▶ _Work request_: Pictures are not repeated. Every line from the beginning of the entries through the one with "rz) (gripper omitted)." is restated exactly.

▶ _Material supplied_:
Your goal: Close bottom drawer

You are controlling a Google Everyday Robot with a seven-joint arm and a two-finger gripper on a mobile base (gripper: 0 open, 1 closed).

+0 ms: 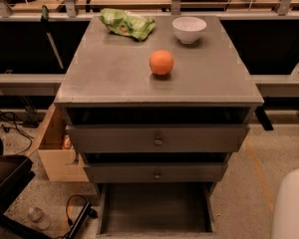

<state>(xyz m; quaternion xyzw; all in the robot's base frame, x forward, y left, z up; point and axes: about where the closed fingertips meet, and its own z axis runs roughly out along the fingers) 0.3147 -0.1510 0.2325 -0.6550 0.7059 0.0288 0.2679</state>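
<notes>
The grey-brown, shallow bottom drawer (154, 210) stands pulled out at floor level, its tray reaching forward from under the front edge of the grey square counter (114, 76). The gripper is out of view, so how wide it stands cannot be told. Only a white rounded part of the robot arm (291, 208) shows, to the right of the drawer's right wall and apart from it, below the counter's front right corner.

Above the drawer sit the mid-sized grey drawer front (189, 173) with a small brass knob, then the wider grey drawer front (199, 139), each with a dark gap over it. On the counter, a round orange fruit (161, 62) lies near the middle, a white ceramic bowl (189, 29) near the back right corner, and a crumpled green plastic bag (127, 24) by the back edge towards the left. A brown cardboard box (57, 151) stands on the floor against the counter's left side.
</notes>
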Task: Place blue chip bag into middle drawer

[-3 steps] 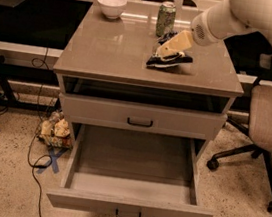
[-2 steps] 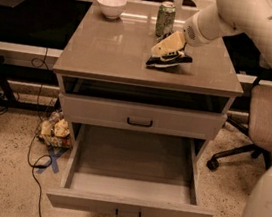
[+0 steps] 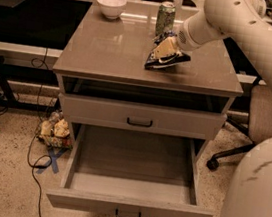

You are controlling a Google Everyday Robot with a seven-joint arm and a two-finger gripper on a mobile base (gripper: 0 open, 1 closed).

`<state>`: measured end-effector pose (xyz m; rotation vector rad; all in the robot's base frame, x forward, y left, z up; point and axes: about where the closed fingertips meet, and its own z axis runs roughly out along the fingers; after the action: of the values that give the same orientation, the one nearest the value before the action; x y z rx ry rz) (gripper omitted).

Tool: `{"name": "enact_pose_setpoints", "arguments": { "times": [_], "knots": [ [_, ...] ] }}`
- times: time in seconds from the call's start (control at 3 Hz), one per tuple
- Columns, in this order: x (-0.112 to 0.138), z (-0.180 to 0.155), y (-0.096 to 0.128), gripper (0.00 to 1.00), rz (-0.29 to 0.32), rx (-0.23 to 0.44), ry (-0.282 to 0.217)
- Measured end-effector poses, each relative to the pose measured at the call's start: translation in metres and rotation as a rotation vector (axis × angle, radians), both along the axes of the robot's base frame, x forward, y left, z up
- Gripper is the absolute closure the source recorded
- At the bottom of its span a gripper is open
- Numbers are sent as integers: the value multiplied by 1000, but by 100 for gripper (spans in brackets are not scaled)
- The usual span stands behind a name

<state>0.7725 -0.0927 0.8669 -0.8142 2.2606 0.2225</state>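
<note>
the blue chip bag (image 3: 173,61) lies toward the back right of the counter (image 3: 108,51), just in front of the green soda can (image 3: 165,16). we judge it light, soft and crinkly, with slippery foil, so a pinch across a flattened edge should hold best. the pincer (image 3: 165,47) sits right on the bag, but we cannot tell whether it has closed on it. below, the middle drawer (image 3: 130,206) stands pulled open.
</note>
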Motion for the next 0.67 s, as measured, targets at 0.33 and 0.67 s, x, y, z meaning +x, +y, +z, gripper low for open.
{"name": "enact_pose_setpoints", "arguments": {
  "times": [0.33, 0.67],
  "knots": [
    [-7, -5, -4, 65, -6, 19, -8],
    [-37, 15, -14, 89, 39, 65, -62]
  ]
}}
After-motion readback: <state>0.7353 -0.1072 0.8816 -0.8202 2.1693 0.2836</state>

▶ _Completed task_:
Your goal: Close bottom drawer

You are controlling a Google Everyday Robot with a seven-joint arm and a two-finger gripper on a mobile base (gripper: 0 open, 1 closed).

+0 ms: 

<state>(xyz m; quaternion xyzw; all in the robot's base frame, x forward, y left, z up; point and axes: about where the closed fingertips meet, and its own z axis runs roughly out along the fingers) 0.3147 -0.1510 0.2325 -0.6550 0.7059 0.0288 0.2679</state>
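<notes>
The grey-brown, shallow bottom drawer (154, 210) stands pulled out at floor level, its tray reaching forward from under the front edge of the grey square counter (114, 76). The gripper is out of view, so how wide it stands cannot be told. Only a white rounded part of the robot arm (291, 208) shows, to the right of the drawer's right wall and apart from it, below the counter's front right corner.

Above the drawer sit the mid-sized grey drawer front (189, 173) with a small brass knob, then the wider grey drawer front (199, 139), each with a dark gap over it. On the counter, a round orange fruit (161, 62) lies near the middle, a white ceramic bowl (189, 29) near the back right corner, and a crumpled green plastic bag (127, 24) by the back edge towards the left. A brown cardboard box (57, 151) stands on the floor against the counter's left side.
</notes>
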Task: Place blue chip bag into middle drawer

[-3 steps] 
[-2 steps] 
[+0 steps] 

You are controlling a Google Everyday Robot with a seven-joint arm and a two-finger gripper on a mobile base (gripper: 0 open, 1 closed).

`<state>`: measured end-effector pose (xyz m; rotation vector rad; all in the robot's base frame, x forward, y left, z up; point and axes: about where the closed fingertips meet, and its own z axis runs roughly out along the fingers; after the action: of the values that give the same orientation, the one nearest the value before the action; x y z rx ry rz) (gripper omitted).

Nothing else remains in this exercise.